1. o triângulo dourado
triângulo dourado, lei de miller, foto que vende sozinha, prato caro que é sempre lucrativo, cardápio bonito que basta. cinco crenças repetidas há anos no mercado de gastronomia — e o que o dado mostra no lugar de cada uma.
o mercado de cardápio carrega um punhado de regras que se repetem há tanto tempo que viraram senso comum — repassadas de dono pra dono, de designer pra designer, sem que quase ninguém pare pra checar se ainda fazem sentido, ou se algum dia fizeram. algumas vêm de estudos reais aplicados fora de contexto. outras nunca tiveram base nenhuma. o problema não é a crença em si — é o custo de decidir posicionamento, precificação e design de cardápio a partir de um mito em vez de um dado.

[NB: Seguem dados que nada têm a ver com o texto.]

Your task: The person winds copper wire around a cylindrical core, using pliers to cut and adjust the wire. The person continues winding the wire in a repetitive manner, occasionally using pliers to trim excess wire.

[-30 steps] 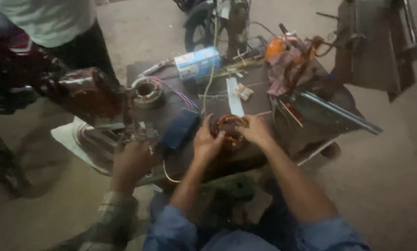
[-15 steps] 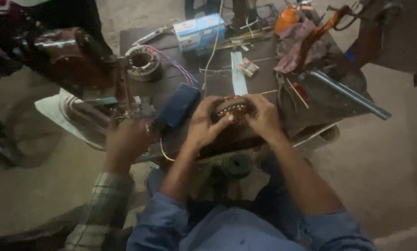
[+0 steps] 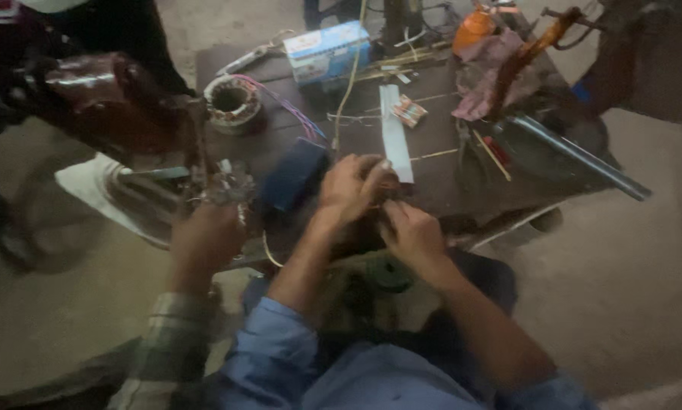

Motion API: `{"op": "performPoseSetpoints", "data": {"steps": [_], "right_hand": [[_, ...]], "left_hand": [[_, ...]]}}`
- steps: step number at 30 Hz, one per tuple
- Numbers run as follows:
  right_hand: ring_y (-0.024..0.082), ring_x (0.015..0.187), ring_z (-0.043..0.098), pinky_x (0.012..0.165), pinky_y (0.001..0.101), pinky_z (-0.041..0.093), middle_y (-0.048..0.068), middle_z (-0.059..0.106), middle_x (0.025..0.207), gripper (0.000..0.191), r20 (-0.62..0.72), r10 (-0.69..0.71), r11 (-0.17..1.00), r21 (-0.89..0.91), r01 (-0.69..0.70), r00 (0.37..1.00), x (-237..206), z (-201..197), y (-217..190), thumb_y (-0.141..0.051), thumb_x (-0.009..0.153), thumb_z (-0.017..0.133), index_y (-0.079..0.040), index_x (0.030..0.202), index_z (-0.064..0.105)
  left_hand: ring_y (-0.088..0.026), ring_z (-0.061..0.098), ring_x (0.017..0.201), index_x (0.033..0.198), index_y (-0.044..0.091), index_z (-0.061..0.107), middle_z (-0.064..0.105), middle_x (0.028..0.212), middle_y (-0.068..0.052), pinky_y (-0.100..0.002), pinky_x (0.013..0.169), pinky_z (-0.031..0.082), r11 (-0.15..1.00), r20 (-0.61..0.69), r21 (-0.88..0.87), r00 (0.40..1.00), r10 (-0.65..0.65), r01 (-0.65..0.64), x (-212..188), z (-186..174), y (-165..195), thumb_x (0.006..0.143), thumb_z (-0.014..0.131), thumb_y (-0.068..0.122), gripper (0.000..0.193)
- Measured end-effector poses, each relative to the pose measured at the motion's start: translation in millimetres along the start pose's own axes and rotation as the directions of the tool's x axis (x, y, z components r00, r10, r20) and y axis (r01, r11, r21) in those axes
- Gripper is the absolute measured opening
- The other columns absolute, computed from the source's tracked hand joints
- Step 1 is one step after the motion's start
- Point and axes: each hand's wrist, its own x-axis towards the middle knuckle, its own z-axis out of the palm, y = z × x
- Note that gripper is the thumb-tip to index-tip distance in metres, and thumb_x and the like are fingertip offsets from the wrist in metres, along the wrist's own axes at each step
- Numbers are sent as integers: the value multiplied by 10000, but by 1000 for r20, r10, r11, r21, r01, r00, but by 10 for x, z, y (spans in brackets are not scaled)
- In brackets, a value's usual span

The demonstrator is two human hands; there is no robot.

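My left hand (image 3: pixel 352 186) and my right hand (image 3: pixel 413 231) are closed together at the front edge of a dark worktable (image 3: pixel 440 182). Between them is a small motor stator (image 3: pixel 390 199) with copper windings, almost wholly hidden by my fingers. My left hand wraps it from the far side and my right hand from the near side. Both forearms come out of blue sleeves. A dark blue block (image 3: pixel 294 175) lies just left of my left hand, and a white strip (image 3: pixel 394 133) lies just beyond it.
Another person's hand (image 3: pixel 204 239) in a plaid sleeve holds metal parts at the table's left edge. On the table are a second stator (image 3: pixel 232 102) with coloured wires, a blue-and-white box (image 3: pixel 327 49), an orange bottle (image 3: pixel 474 26), a pink rag (image 3: pixel 485 76) and a metal pipe (image 3: pixel 576 156).
My hands have drawn closer together and toward the near table edge, so they now cover the stator. My right hand has dropped lower. The view has shifted slightly.
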Motion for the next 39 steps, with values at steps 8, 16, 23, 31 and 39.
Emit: {"op": "performPoseSetpoints", "data": {"steps": [8, 16, 23, 31, 39], "right_hand": [[351, 763, 709, 709, 485, 578, 165, 719, 814, 152, 319, 153, 909, -416, -7, 935, 188, 174, 14, -217, 828, 685, -70, 818, 721], [388, 732, 676, 634, 508, 540, 155, 683, 805, 135, -31, -50, 990, -132, 45, 998, 134, 150, -42, -129, 767, 710, -58, 876, 676], [355, 696, 635, 610, 469, 517, 146, 620, 763, 151, -192, -173, 983, -101, 156, 966, 178, 255, -3, -38, 722, 701, -48, 853, 626], [285, 630, 604, 564, 423, 484, 114, 590, 735, 127, -279, -259, 963, -151, 224, 925, 202, 286, 75, -10, 814, 715, -37, 834, 592], [328, 812, 719, 698, 416, 567, 159, 722, 937, 181, -284, 101, 988, 144, -62, 953, -9, 134, 66, -105, 870, 752, -41, 1035, 717]], "left_hand": [[-401, 676, 1045, 1166, 156, 772, 712, 1104, -194, -488, 906, 526, 992, 77, 94, 993, -87, 80, 35, -60, 226, 950, 536, 571, 524], [-375, 717, 963, 1093, 110, 788, 758, 1010, -185, -458, 861, 556, 994, 38, 26, 993, -109, 108, 111, -112, 214, 951, 570, 536, 499], [-294, 779, 856, 1104, 118, 772, 799, 908, -106, -402, 790, 587, 972, 72, -120, 978, -194, 202, 195, -60, 118, 938, 594, 470, 428], [-347, 749, 952, 1107, 75, 758, 772, 1015, -174, -432, 836, 571, 976, -18, -68, 978, -206, 205, 255, 74, 22, 943, 620, 480, 459], [-405, 706, 943, 1068, 88, 775, 751, 945, -212, -492, 827, 542, 993, -110, 13, 987, -117, 119, 190, 144, -6, 963, 564, 517, 490]]}}
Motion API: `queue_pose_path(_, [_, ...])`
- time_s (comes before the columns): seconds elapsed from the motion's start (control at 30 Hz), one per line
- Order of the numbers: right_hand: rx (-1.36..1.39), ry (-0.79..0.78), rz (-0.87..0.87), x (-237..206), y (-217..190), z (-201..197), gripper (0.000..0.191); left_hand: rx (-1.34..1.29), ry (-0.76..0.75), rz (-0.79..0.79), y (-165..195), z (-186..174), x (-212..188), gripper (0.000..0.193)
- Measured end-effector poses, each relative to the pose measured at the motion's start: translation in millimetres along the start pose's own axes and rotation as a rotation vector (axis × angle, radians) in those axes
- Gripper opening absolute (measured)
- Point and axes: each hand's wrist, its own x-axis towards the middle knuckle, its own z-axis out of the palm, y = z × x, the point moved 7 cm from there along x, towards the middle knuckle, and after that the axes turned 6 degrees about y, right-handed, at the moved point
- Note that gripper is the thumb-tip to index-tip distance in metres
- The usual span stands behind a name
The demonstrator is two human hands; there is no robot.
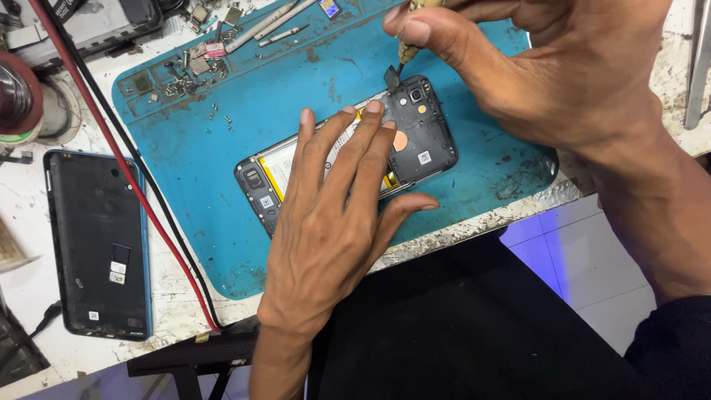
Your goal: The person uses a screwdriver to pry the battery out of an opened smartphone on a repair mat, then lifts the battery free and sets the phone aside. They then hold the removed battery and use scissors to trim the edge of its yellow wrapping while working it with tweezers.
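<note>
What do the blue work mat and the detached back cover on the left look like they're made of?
Blue work mat: likely silicone or rubber, matte, with moulded compartments and a scuffed, stained surface. Detached back cover: probably plastic, with a dull black inner face and a glossier blue rim.

Worn white workbench (22, 222), blue repair mat (215, 148), black back cover (96, 244), red and black cables (141, 192)
</note>
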Motion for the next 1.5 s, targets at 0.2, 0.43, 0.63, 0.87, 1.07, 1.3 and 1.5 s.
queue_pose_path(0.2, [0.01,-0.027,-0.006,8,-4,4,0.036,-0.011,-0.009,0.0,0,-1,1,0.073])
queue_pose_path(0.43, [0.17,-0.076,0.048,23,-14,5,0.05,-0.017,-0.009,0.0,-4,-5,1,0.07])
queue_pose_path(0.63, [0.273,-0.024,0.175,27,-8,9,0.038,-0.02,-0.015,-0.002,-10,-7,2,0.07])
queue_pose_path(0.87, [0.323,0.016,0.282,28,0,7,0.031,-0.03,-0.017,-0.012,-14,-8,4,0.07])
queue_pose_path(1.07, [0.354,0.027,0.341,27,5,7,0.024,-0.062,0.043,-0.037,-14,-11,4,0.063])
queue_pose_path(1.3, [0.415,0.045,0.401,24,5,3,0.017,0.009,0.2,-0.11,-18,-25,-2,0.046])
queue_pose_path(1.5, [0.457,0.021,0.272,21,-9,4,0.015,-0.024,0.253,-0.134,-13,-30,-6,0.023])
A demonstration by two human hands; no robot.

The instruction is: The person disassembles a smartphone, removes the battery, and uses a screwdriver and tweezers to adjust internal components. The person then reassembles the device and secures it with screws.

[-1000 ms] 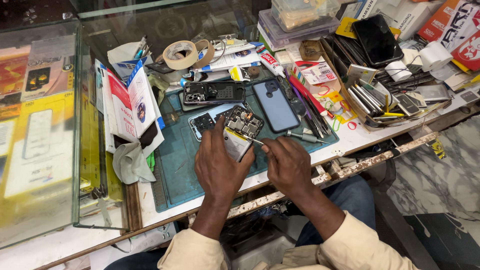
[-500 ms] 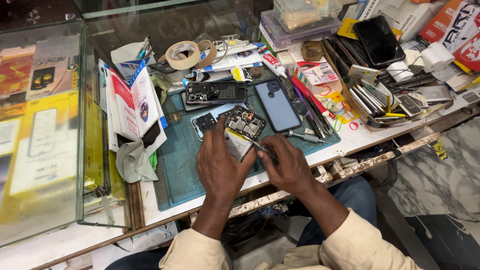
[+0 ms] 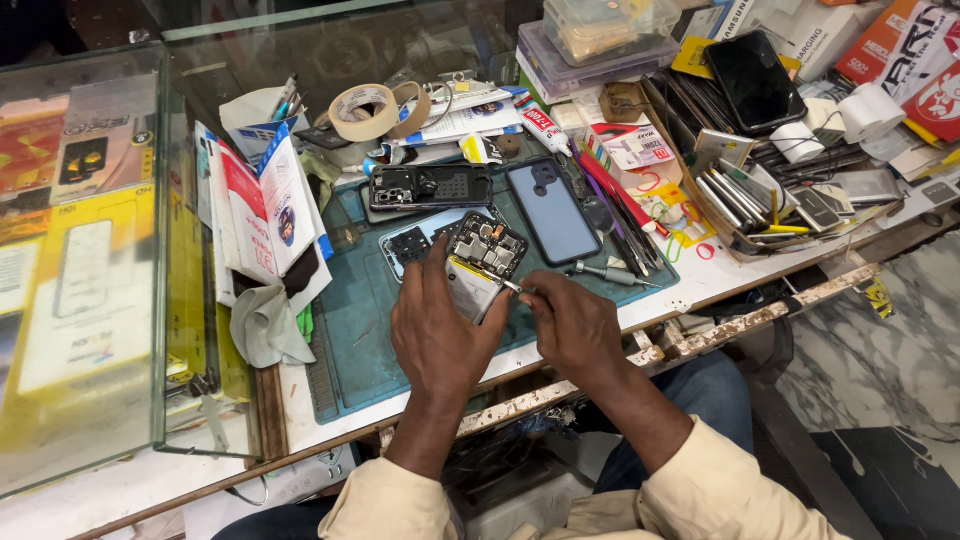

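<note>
left hand (image 3: 440,335) gripping opened phone (image 3: 478,265) w/ exposed boards, tilted up off teal mat (image 3: 370,330). right hand (image 3: 572,322) pinched on thin metal tool (image 3: 513,288), tip touching phone's edge btwn hands. loose screwdriver (image 3: 608,274) just beyond right hand; blue back cover (image 3: 552,210) farther out; tape rolls (image 3: 365,110) well beyond left.

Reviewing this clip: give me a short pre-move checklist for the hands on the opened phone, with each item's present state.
1. Left hand steadies the opened phone: ok.
2. Right hand pinches a thin metal tool at the phone's edge: ok.
3. Tool tip seated on a part: cannot tell, too small.
4. Phone lies over the teal work mat: ok.
5. Screwdriver lies loose beside the right hand: ok.
6. Space around the mat uncluttered: not ok.
</note>
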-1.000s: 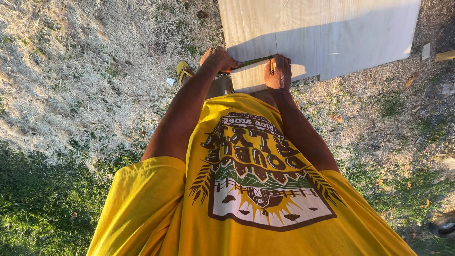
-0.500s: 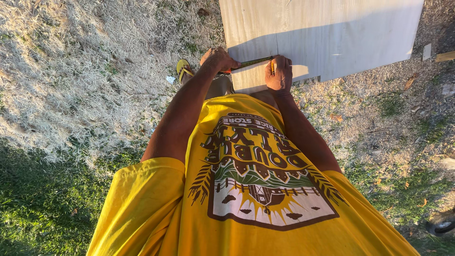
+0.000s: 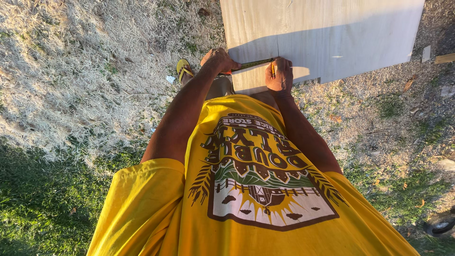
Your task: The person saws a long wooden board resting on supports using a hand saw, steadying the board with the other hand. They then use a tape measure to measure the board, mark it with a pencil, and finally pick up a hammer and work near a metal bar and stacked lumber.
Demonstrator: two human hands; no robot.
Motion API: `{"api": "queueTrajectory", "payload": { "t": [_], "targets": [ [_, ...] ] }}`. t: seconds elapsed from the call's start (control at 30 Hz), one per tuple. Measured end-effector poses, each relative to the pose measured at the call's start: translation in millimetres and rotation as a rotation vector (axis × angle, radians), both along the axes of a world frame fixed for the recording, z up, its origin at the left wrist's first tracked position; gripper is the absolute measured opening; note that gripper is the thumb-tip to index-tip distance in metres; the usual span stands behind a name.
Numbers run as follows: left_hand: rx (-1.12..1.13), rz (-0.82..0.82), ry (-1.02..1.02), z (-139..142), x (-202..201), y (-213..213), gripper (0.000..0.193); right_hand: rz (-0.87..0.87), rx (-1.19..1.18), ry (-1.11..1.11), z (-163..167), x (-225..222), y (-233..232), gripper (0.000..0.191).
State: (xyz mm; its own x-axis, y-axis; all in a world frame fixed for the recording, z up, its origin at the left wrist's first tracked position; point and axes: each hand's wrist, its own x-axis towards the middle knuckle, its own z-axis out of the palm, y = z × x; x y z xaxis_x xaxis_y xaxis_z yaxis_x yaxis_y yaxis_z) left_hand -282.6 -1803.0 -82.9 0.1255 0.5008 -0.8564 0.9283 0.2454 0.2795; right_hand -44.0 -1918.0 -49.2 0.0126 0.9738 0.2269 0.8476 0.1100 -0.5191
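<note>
A pale wooden board (image 3: 327, 33) lies on the ground at the top of the head view. My left hand (image 3: 218, 60) presses one end of a yellow tape measure blade (image 3: 253, 64) against the board's near left corner. My right hand (image 3: 279, 76) grips a yellow pencil (image 3: 273, 68) with its tip on the board beside the tape's other end. A dark pencil line runs up the board from that spot. My yellow printed shirt fills the lower part of the view.
Dry straw-coloured grass (image 3: 85, 71) covers the left; green grass (image 3: 33, 204) lies below it. My foot in a yellow sandal (image 3: 184, 69) stands left of the board. A wood offcut (image 3: 445, 58) lies at the right edge, a dark shoe (image 3: 441, 225) at the lower right.
Both hands stay at the board's near edge; the view has shifted slightly and my right hand has edged a little along the tape.
</note>
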Motion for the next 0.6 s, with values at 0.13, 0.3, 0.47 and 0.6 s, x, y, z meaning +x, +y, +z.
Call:
{"api": "queueTrajectory", "payload": {
  "t": [0.13,0.3,0.47,0.6],
  "targets": [
    [0.023,0.034,-0.039,19,-2,0,0.07,-0.012,-0.017,0.013,2,0,-1,0.015],
    [0.007,0.011,0.001,26,-2,0,0.069,0.003,0.002,0.015,3,0,-1,0.015],
    [-0.003,-0.015,0.046,27,2,1,0.077,0.007,-0.005,0.006,4,0,0,0.015],
    [0.022,-0.008,0.022,43,0,1,0.073,-0.004,-0.027,0.012,6,-1,1,0.015]
  ]
}}
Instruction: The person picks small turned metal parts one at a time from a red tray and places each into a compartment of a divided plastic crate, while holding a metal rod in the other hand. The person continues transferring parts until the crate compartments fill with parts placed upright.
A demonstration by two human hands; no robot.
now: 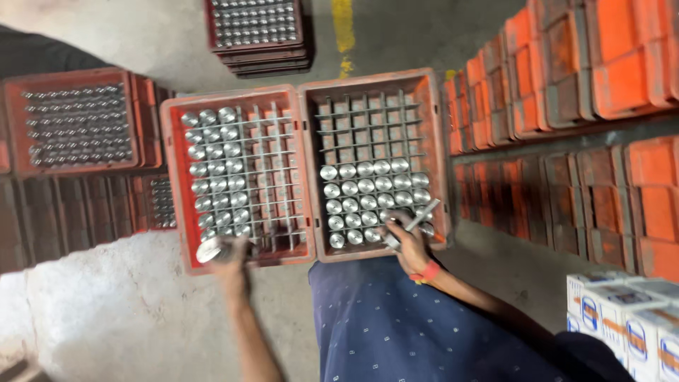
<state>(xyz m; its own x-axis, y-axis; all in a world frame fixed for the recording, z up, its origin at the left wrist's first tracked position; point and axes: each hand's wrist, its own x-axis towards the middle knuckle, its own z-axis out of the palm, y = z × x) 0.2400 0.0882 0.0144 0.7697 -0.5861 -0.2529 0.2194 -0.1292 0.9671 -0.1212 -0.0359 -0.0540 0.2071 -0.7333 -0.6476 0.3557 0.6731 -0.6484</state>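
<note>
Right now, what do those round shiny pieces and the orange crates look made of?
Round pieces: likely bare metal, machined; silver faces glint brightly. Orange crates: probably moulded plastic, matte, scuffed and grimy. Grid dividers: grey, dull; metal or plastic, unclear.

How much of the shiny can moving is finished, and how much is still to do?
About three columns of the left crate are filled with shiny cylinders. The left hand holds one cylinder at that crate's near edge, and the right hand holds a thin metal tool over the right crate. Left to do: the left crate's empty cells, and roughly half the right crate remains full.
</note>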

a versão mais repetida diz que o olho do cliente entra no cardápio pelo centro da página e segue automaticamente pro canto superior direito, formando um triângulo — e que colocar ali os pratos de maior margem garante mais pedidos. estudos de rastreamento ocular, incluindo os conduzidos pela cornell university, mostram um padrão diferente: a leitura de cardápio é predominantemente sequencial, parecida com a leitura de um livro, começando do topo da lista ou da seção. o que tem respaldo real não é um triângulo fixo na página — é o princípio de primazia: os primeiros itens de uma lista ou de uma seção recebem mais atenção do cliente do que os itens do meio ou do fim, independente de qual canto físico da página eles ocupam.